### AIM OF THE EXERCISE:
This exercise needs all of the entries set down again, exactly as they read.

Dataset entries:
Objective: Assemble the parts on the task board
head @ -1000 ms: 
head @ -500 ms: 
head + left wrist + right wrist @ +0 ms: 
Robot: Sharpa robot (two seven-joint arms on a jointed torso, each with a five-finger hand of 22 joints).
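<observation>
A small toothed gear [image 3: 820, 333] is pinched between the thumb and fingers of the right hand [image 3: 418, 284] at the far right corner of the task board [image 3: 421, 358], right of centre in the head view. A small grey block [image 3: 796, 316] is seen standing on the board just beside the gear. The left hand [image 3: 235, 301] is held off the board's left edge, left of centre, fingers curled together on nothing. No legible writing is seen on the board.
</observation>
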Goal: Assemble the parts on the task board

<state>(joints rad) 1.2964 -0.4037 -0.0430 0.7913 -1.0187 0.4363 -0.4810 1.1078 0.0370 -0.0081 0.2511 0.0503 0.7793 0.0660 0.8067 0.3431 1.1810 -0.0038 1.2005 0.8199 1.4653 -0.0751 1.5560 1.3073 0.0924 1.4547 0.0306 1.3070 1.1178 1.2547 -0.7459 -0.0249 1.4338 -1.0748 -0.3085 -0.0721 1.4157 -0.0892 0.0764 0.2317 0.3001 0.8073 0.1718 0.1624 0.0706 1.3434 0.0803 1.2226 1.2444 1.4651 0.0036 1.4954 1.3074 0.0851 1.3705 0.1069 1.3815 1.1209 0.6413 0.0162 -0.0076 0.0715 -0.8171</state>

### RESPONSE TO THIS EXERCISE:
Objective: Assemble the parts on the task board
head @ -1000 ms: 
head @ -500 ms: 
head + left wrist + right wrist @ +0 ms: 
Robot: Sharpa robot (two seven-joint arms on a jointed torso, each with a five-finger hand of 22 joints).
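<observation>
A small toothed gear [image 3: 820, 333] is pinched between the thumb and fingers of the right hand [image 3: 418, 284] at the far right corner of the task board [image 3: 421, 358], right of centre in the head view. A small grey block [image 3: 796, 316] is seen standing on the board just beside the gear. The left hand [image 3: 235, 301] is held off the board's left edge, left of centre, fingers curled together on nothing. No legible writing is seen on the board.
</observation>
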Goal: Assemble the parts on the task board

<state>(joints rad) 1.2964 -0.4037 -0.0430 0.7913 -1.0187 0.4363 -0.4810 1.1078 0.0370 -0.0081 0.2511 0.0503 0.7793 0.0660 0.8067 0.3431 1.1810 -0.0038 1.2005 0.8199 1.4653 -0.0751 1.5560 1.3073 0.0924 1.4547 0.0306 1.3070 1.1178 1.2547 -0.7459 -0.0249 1.4338 -1.0748 -0.3085 -0.0721 1.4157 -0.0892 0.0764 0.2317 0.3001 0.8073 0.1718 0.1624 0.0706 1.3434 0.0803 1.2226 1.2444 1.4651 0.0036 1.4954 1.3074 0.0851 1.3705 0.1069 1.3815 1.1209 0.6413 0.0162 -0.0076 0.0715 -0.8171</state>

With that, the answer is done.